Problem statement
Only the lines of the data holding the string "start" need to be returned.

Data below
+---+
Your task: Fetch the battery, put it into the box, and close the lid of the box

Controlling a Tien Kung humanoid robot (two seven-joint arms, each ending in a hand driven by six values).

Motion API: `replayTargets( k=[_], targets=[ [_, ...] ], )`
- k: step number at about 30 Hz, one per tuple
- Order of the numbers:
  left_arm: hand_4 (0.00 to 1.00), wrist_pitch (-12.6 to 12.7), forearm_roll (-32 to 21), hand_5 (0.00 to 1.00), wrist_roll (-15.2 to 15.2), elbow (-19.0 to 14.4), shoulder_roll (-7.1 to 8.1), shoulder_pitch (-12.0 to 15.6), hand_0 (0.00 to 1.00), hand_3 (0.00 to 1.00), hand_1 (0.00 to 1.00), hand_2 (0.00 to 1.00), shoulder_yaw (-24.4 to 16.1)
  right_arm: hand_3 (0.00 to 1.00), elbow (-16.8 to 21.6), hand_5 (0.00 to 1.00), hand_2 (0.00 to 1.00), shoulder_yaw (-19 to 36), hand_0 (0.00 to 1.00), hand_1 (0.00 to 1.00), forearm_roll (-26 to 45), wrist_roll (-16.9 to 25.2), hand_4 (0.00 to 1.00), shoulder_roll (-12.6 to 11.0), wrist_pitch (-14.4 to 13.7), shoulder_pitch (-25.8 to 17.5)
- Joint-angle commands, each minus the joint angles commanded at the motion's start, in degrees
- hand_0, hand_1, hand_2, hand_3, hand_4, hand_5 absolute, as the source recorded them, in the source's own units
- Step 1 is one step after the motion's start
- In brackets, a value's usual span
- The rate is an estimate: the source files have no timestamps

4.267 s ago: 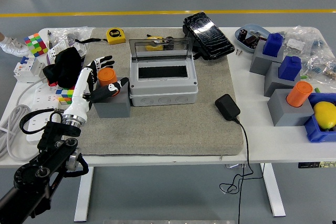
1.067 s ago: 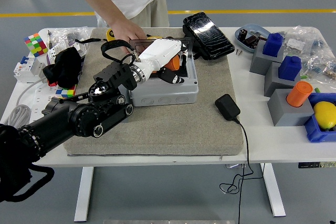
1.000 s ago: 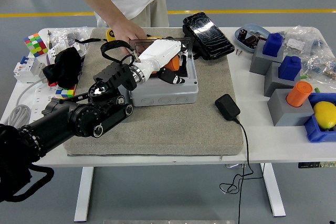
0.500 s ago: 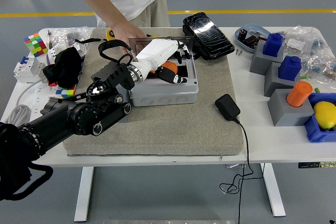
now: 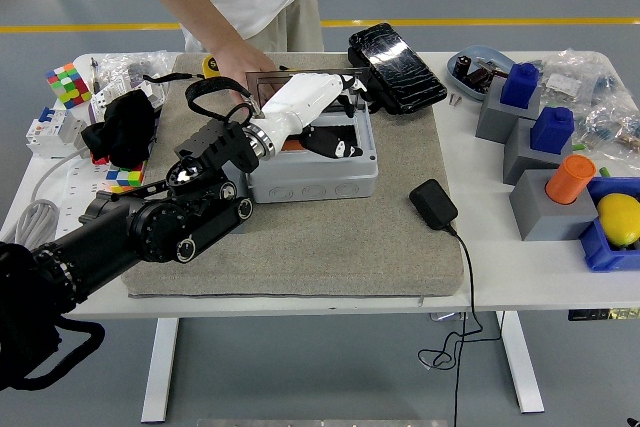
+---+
Response below
- Joint-angle commands, each minus the joint angles commanded at the motion's start, in degrees
- Step 1 is one step after the motion's start

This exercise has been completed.